«Pero mirad: la mano del que me entrega está con la mía en la mesa. Porque el Hijo del hombre se va, según lo establecido; pero, iAy de ése que lo entrega! Ellos empezaron a preguntarse unos a otros quién de ellos podía ser el que iba a hacer eso. Los discípulos se pusieron a disputar sobre quién de ellos debía ser tenido como el primero. Jesús les dijo: «Los reyes de las naciones las dominan, y los que ejercen la autoridad se hacen llamar bienhechores. Vosotros no hagáis así, sino que el primero entre vosotros pórtese como el menor, y el que gobierne, como el que sirve.» (Lucas 22, 14-23,56)
El Evangelio de hoy destaca la bondad de Jesús hasta el final, su cercanía a los que sufren y su capacidad de perdonar. Sin duda podemos afirmar que Jesús murió amando. Así va Jesús hacia la cruz: pensando más en aquellos que sufren que en su propio sufrimiento. Faltan pocas horas para el final. Desde la cruz sólo se escuchan los insultos de algunos y los gritos de dolor de los ajusticiados. De pronto, uno de ellos se dirige a Jesús: «Acuérdate de mí». Su respuesta es inmediata: «Te lo aseguro: hoy estarás conmigo en el Paraíso». Siempre ha hecho lo mismo: quitar miedos, infundir confianza en Dios, contagiar esperanza. Así lo sigue haciendo hasta el final. El momento de la crucifixión es inolvidable. Mientras los soldados lo van clavando al madero, Jesús decía: «Padre, perdónalos porque no saben lo que hacen». Así es Jesús, así ha vivido siempre: ofreciendo a los pecadores el perdón del Padre, sin que se lo merezcan.

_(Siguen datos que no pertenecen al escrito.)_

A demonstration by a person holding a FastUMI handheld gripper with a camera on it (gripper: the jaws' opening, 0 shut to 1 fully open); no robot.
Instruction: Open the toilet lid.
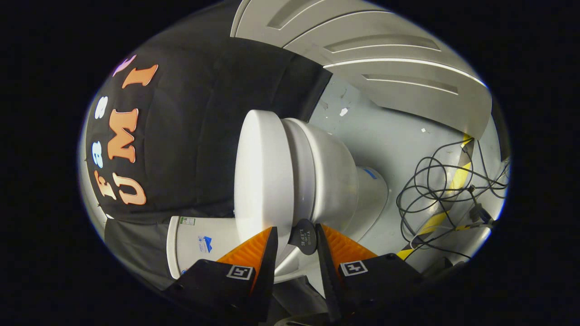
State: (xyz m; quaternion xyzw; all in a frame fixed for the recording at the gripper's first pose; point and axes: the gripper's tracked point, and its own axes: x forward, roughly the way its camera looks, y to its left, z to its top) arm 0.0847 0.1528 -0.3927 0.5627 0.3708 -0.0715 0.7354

Jesús muere pidiendo al Padre que siga bendiciendo a los que lo crucifican, que siga ofreciendo su amor, su perdón y su paz a todos los hombres, incluso a los que lo rechazan. Así está Dios en la cruz: no acusando al mundo de sus pecados, sino ofreciendo su perdón.
Esto es lo que celebramos esta semana, celebramos el amor de Dios. Estos días, no solo miremos al Cristo crucificado, miremos esos otros Cristos de carne y hueso, personas que sufren, crucificadas por la desgracia, las injusticias y el olvido, enfermos privados de cuidado, mujeres maltratadas, ancianos ignorados, niños y niñas violados, emigrantes sin papeles ni futuro, hombres y mujeres crucificados en la cruz del hambre y del dolor. Y gente, mucha gente hundida en el hambre y la miseria. Es difícil imaginar un símbolo más cargado de esperanza que esa cruz plantada por los cristianos en todas partes: «memoria» conmovedora de un Dios crucificado y recuerdo permanente de su identificación con todos los inocentes que sufren de manera injusta en nuestro mundo. Esa cruz, levantada entre nuestras cruces, nos recuerda que Dios sufre con nosotros. A Dios le duele el hambre de los niños, sufre con los asesinados y torturados de Ucrania, llora con las mujeres maltratadas día a día en su hogar. No sabemos explicarnos la raíz última de tanto mal. Y, aunque lo supiéramos, no nos serviría de mucho. Sólo sabemos que Dios sufre con nosotros y esto lo cambia todo.
Pero los símbolos más sublimes pueden quedar pervertidos si no sabemos redescubrir una y otra vez su verdadero contenido. ¿Qué significa la imagen de Jesús Crucificado, tan presente entre nosotros, si no sabemos ver marcados en su rostro el sufrimiento, la soledad, el dolor, la tortura y desolación de tantos hijos e hijas de Dios? ¿Qué sentido tiene llevar una cruz sobre nuestro pecho, si no sabemos cargar con la más pequeña cruz de tantas personas que sufren junto a nosotros? ¿Qué significan nuestros besos al Jesús Crucificado, si no despiertan en nosotros el cariño, la acogida y el acercamiento a quienes viven crucificados? Jesús Crucificado desenmascara como nadie nuestras mentiras y cobardías.
Desde el silencio de la cruz, él es el juez más firme y manso del aburguesamiento de nuestra fe, de nuestra acomodación al bienestar y nuestra indiferencia ante los crucificados. Para adorar el misterio de un «Dios crucificado», no basta celebrar la semana santa; es necesario, además, acercarnos un poco más a los crucificados, semana tras semana.